[[ DATA PROVIDED open ]]

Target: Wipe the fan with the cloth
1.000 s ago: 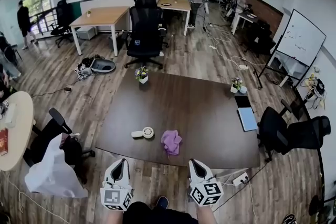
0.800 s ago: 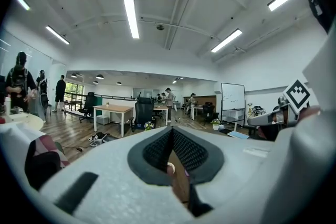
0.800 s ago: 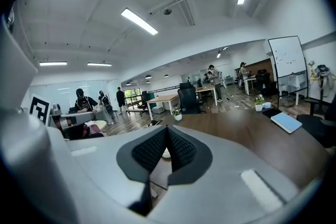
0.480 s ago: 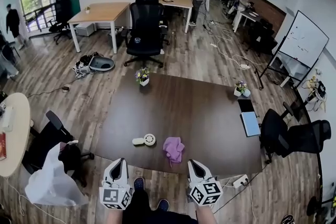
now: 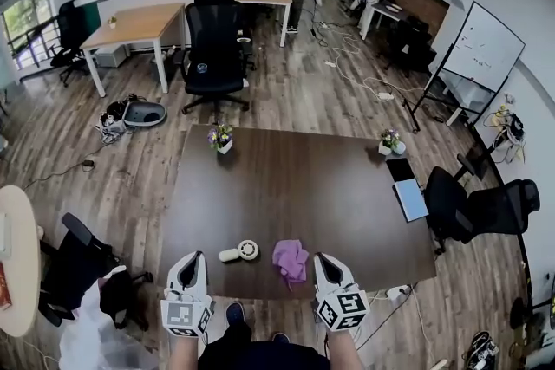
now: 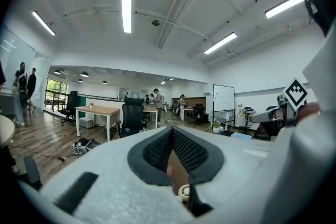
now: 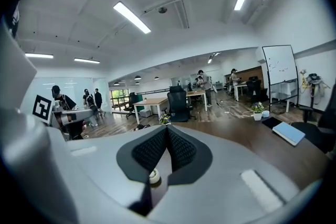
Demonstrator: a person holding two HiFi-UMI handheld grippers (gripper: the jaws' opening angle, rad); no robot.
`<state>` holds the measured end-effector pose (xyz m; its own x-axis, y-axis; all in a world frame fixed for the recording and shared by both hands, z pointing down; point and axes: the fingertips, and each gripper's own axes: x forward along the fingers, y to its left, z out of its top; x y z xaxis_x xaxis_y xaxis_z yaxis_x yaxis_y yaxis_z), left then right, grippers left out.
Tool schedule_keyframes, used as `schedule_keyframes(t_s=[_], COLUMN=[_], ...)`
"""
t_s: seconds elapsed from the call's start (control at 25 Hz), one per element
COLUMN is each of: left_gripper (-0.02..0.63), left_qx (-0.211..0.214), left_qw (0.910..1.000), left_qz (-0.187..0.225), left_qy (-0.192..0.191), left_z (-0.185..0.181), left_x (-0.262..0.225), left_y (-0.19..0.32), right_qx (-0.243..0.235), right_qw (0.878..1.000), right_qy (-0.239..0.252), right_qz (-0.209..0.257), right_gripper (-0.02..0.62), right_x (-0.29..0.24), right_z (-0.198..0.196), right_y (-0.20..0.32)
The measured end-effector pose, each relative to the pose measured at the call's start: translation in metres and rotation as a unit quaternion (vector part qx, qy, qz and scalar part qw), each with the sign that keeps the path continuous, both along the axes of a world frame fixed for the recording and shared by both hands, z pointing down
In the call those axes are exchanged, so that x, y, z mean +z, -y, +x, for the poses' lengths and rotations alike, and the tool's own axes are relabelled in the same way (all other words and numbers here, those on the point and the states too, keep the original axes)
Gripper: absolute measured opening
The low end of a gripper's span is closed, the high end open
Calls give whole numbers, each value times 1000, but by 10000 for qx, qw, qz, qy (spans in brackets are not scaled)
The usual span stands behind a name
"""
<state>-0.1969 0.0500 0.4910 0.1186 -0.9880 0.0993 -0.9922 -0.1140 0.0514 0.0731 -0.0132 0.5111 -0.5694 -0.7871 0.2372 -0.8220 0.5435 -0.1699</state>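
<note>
A: What takes up most of the view?

B: A dark brown table, seen from above in the head view. The person stands at its near edge. Beyond its far side a black office chair stands on the wood floor.

A: And the grippers?

B: Both are held low at that near edge, pointing across the table, the left gripper on one side and the right gripper on the other. In each gripper view the black pads meet at the tips, so both pairs of jaws are closed with nothing held.

A: Where's the cloth?

B: The purple cloth lies crumpled on the table close to the near edge, between the two grippers. The right one is just beside it.

A: And the fan?

B: It's a small white fan, lying flat just left of the cloth and apart from it. Its round head is toward the cloth and its handle points left. The left gripper is near it but not touching.

A: Anything smaller?

B: Two little flower pots stand along the far edge, one on the left and one on the right.
</note>
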Motion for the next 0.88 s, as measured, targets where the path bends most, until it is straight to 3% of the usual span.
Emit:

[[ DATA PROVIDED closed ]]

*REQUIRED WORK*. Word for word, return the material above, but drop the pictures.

*TASK RESULT*.
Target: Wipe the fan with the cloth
1.000 s ago: 
0.800 s ago: 
0.800 s ago: 
0.480 s ago: 
now: 
now: 
now: 
Demonstrator: a person holding two HiFi-UMI handheld grippers (gripper: the jaws' opening angle, rad); no robot.
`<state>` holds the measured end-effector pose (xyz m; its own x-axis, y-axis; all in a world frame fixed for the recording and shared by both hands, z pointing down; point and axes: the fingertips, and each gripper's own axes: x forward along the fingers, y to its left, z out of its top; x y z xaxis_x xaxis_y xaxis_z yaxis_x yaxis_y yaxis_z), left then right, grippers left out.
Tool schedule_keyframes, used as `schedule_keyframes(t_s=[_], COLUMN=[_], ...)`
"""
t_s: seconds elapsed from the call's start (control at 25 Hz), one per element
COLUMN is each of: left_gripper (-0.02..0.63), left_qx (-0.211..0.214), left_qw (0.910..1.000), left_qz (-0.187..0.225), left_qy (-0.192..0.191), left_z (-0.185..0.181), left_x (-0.262..0.225), left_y (-0.19..0.32), right_qx (-0.243..0.235), right_qw (0.878..1.000), right_qy (-0.239..0.252), right_qz (-0.209..0.257), right_gripper (-0.02..0.62), right_x (-0.29..0.24), right_z (-0.198..0.196), right_y (-0.20..0.32)
The measured end-effector pose, each relative to the pose measured at the call's start: translation in metres and rotation as a unit quaternion (vector part qx, qy, qz and scalar part qw), each with the sign that keeps the path continuous, both along the axes of a world frame fixed for the recording and shared by both hands, z pointing down
In the call those axes are exchanged, so that x, y, z mean +z, -y, +x, for the poses' lengths and rotations alike, and the tool's own axes are relabelled in the same way (all other words and numbers here, those on the point and the states too, keep the original axes)
Gripper: absolute measured opening
The low end of a gripper's span is closed, the high end open
Calls give whole numbers, each value times 1000, but by 10000 for qx, qw, qz, qy (spans in brackets are not scaled)
The usual span stands behind a name
"""
<state>-0.1969 0.0500 0.4910 0.1186 -0.9880 0.0993 -0.9922 -0.1140 0.0514 0.0731 -0.0132 0.5111 -0.5694 -0.7871 0.2372 -0.8220 0.5435 -0.1699</state>
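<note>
A: What takes up most of the view?

B: A dark brown table, seen from above in the head view. The person stands at its near edge. Beyond its far side a black office chair stands on the wood floor.

A: And the grippers?

B: Both are held low at that near edge, pointing across the table, the left gripper on one side and the right gripper on the other. In each gripper view the black pads meet at the tips, so both pairs of jaws are closed with nothing held.

A: Where's the cloth?

B: The purple cloth lies crumpled on the table close to the near edge, between the two grippers. The right one is just beside it.

A: And the fan?

B: It's a small white fan, lying flat just left of the cloth and apart from it. Its round head is toward the cloth and its handle points left. The left gripper is near it but not touching.

A: Anything smaller?

B: Two little flower pots stand along the far edge, one on the left and one on the right.
</note>
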Motion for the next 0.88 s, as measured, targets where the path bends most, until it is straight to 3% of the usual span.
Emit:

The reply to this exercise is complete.